GZ 2009/16/0029, 11.03.2010
VwGH: Nach stRsp genügt für die Gebührenpflicht das Vorliegen einer bloß rechtsbezeugenden Urkunde, sofern eine Vertragspartei damit in der Lage ist, den Beweis des ihr zustehenden Anspruches zu führen.
Da im vorliegenden Fall das wirksame Zustandekommen des Bestandvertrages (und zwar jedenfalls ab 19. Jänner 2004) gar nicht in Streit steht und weil die in den Verwaltungsakten erliegenden Urkunden in ihrem Zusammenhang, und zwar insbesondere der zwar nur paraphierte Vertragstext iVm dem Schreiben der Alleingesellschafterin der Komplementärin der Bf vom 23. Jänner 2004 die Bf jedenfalls in Stand setzte, den Inhalt des zuvor (wie auch immer - sei es mündlich oder konkludent durch Leistung der Mietzinsvorauszahlung von EUR 100,--) zustande gekommenen Bestandvertrages zu beweisen, ist jedenfalls vom Vorliegen einer rechtsbezeugenden Urkunde auszugehen. Dabei kommt es im Ergebnis auch nicht entscheidend darauf an, dass das Schreiben vom 23. Jänner 2004 nicht von einer für die Komplementärin der Bf vertretungsbefugten Person unterfertigt wurde.

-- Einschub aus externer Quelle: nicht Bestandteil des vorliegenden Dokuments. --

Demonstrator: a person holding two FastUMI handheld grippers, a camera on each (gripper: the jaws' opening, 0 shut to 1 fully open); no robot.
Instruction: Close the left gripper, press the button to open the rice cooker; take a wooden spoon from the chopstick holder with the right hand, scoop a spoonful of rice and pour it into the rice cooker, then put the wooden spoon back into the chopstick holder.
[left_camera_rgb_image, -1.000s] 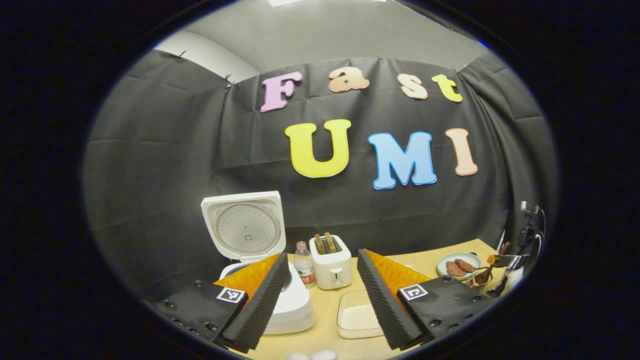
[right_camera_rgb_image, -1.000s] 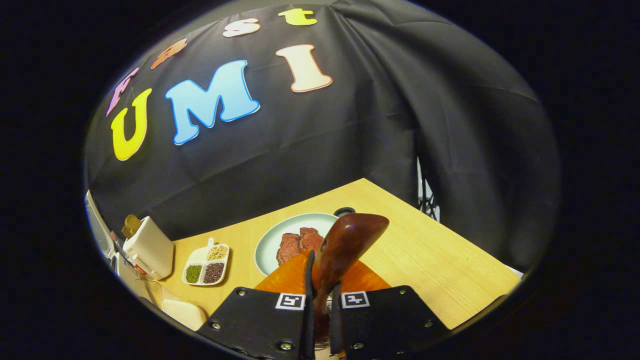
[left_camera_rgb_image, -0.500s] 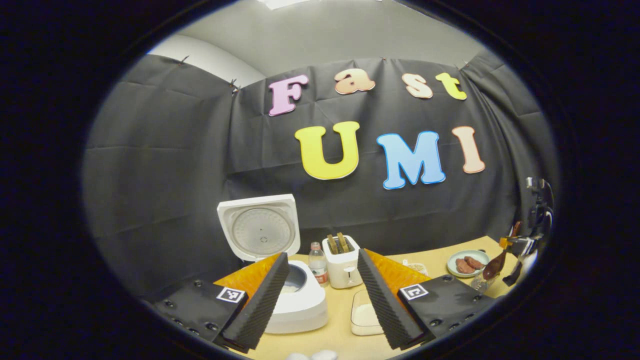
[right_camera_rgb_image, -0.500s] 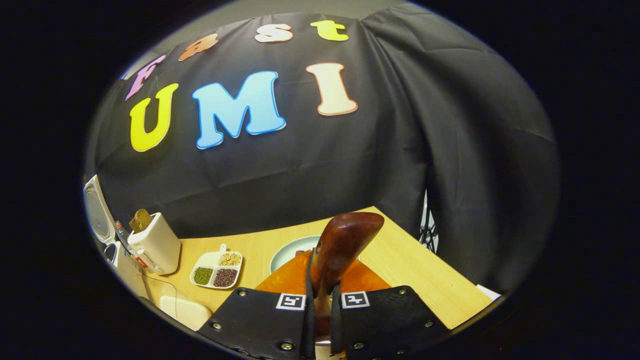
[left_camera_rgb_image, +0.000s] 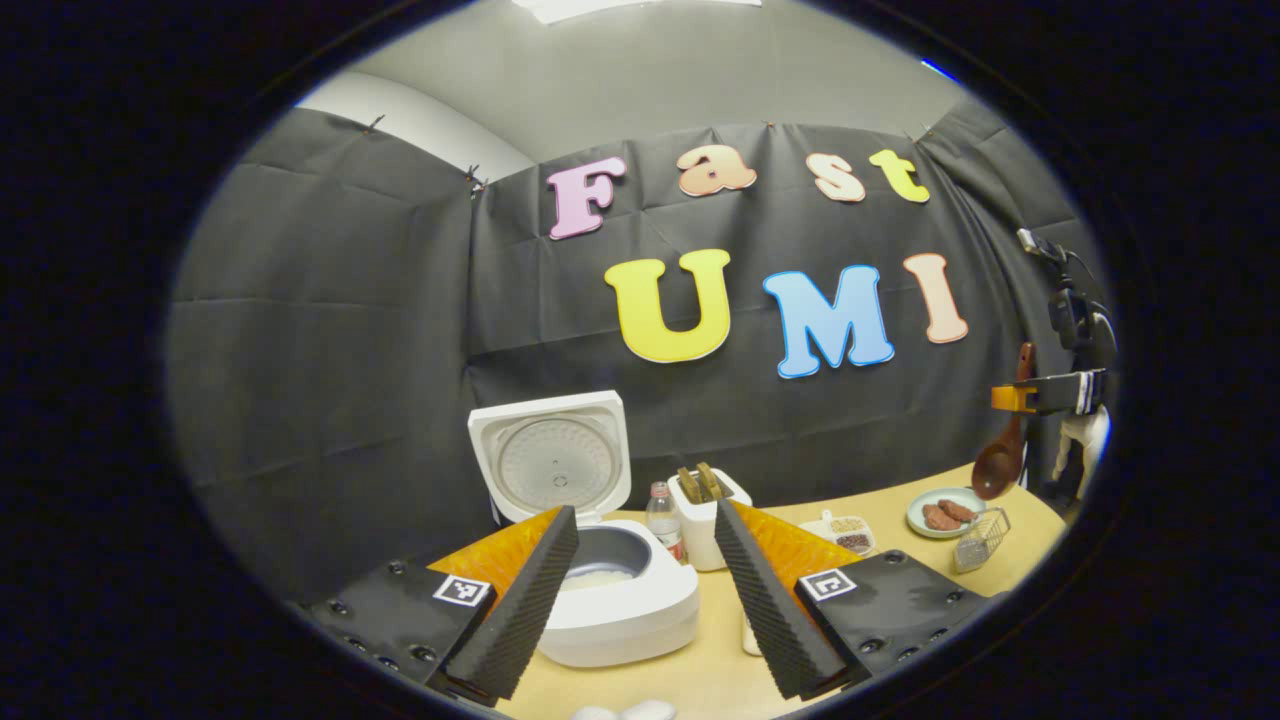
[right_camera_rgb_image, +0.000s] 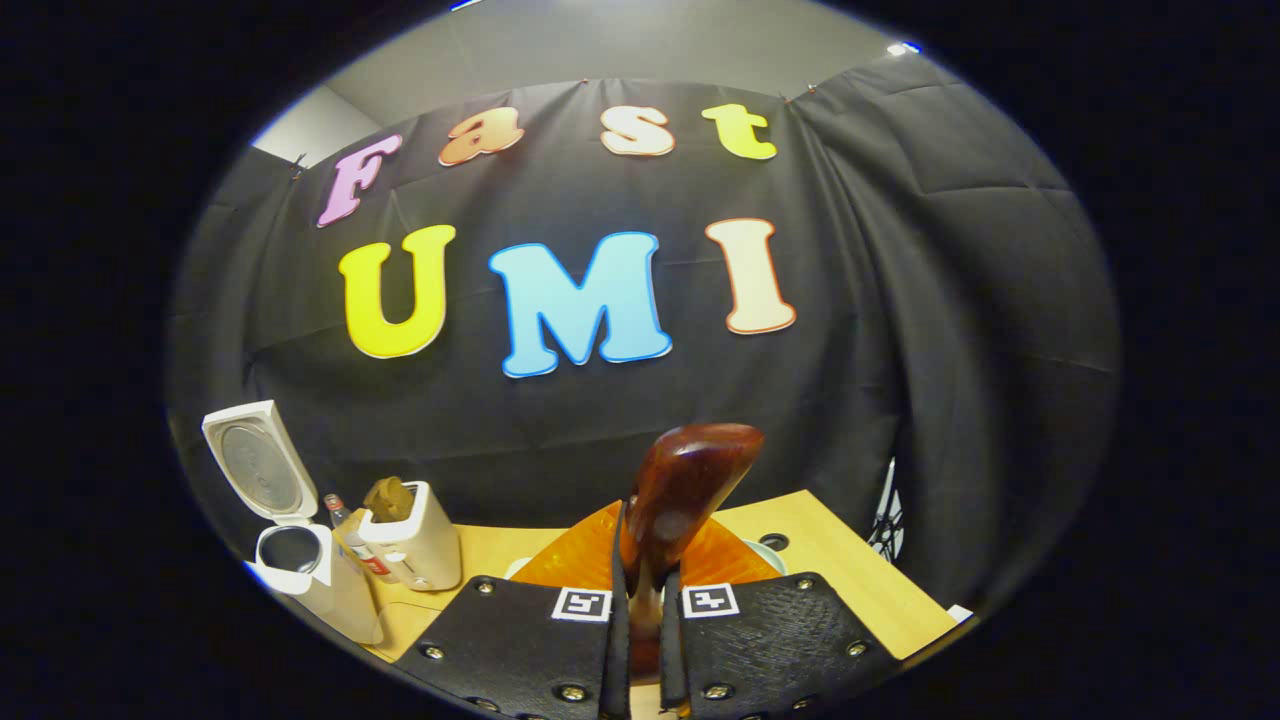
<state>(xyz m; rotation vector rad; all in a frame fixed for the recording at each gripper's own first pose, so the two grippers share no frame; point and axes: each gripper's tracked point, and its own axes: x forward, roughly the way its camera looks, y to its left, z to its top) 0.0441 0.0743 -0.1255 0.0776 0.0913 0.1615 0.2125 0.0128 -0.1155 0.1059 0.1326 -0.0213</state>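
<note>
Spoon up and clear: the right gripper (right_camera_rgb_image: 640, 600), fingers clamped on the handle of the wooden spoon (right_camera_rgb_image: 685, 490), has risen well above the tabletop (right_camera_rgb_image: 850, 570) over the last sec. In the left gripper view the spoon (left_camera_rgb_image: 1000, 465) now hangs bowl-down, high over the wire chopstick holder (left_camera_rgb_image: 982, 540) at the right edge, where half a sec ago it sat just above it. Extraction step looks done; next, by the task, comes the scoop of rice.

The left gripper (left_camera_rgb_image: 640, 590), jaws apart and holding nothing, has pulled back, so the rice cooker (left_camera_rgb_image: 620, 600) now shows whole: lid up, inner pot exposed w/ a pale layer at the bottom, poss. rice, though it's too small to be sure. Button step is evidently complete.

Around: a small bottle (left_camera_rgb_image: 663, 508) and a toaster (left_camera_rgb_image: 706, 505) w/ bread in its slots stand just right of the cooker toward the back edge. A divided dish of grains (left_camera_rgb_image: 845, 532) and a plate w/ meat (left_camera_rgb_image: 945, 513) lie further right, near the holder. A pale container (left_camera_rgb_image: 748, 638) shows as a sliver, mostly hidden behind the left gripper's own finger; likely the rice source, but can't tell.

In the way: the toaster and bottle crowd the cooker's right side, on the spoon's probable route, and the raised lid blocks any approach from behind.
</note>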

Schließlich ist die im paraphierten Vertragstext unter Punkt 1.5. enthaltene Bedingung als gewillkürte Vertragsbedingung anzusehen, auf die § 17 Abs 4 GebG anzuwenden ist, weshalb auch das in der Beschwerde jetzt erstmals ins Treffen geführte Argument, es liege hier eine sog Rechtsbedingung vor, die unter § 16 Abs 7 leg cit falle, schon von vornherein ins Leere geht. Selbst wenn man aber in der in Rede stehenden Vertragsbestimmung einen Anwendungsfall des § 16 Abs 7 GebG erblicken wollte (Genehmigung des Vertrages durch einen Dritten in Gestalt der W GmbH), so wäre für den Beschwerdestandpunkt nichts gewonnen, weil auch diese "Bedingung" festgestelltermaßen eingetreten ist, was nach der hg Judikatur dann auf den Abschlusszeitpunkt zurückwirkt.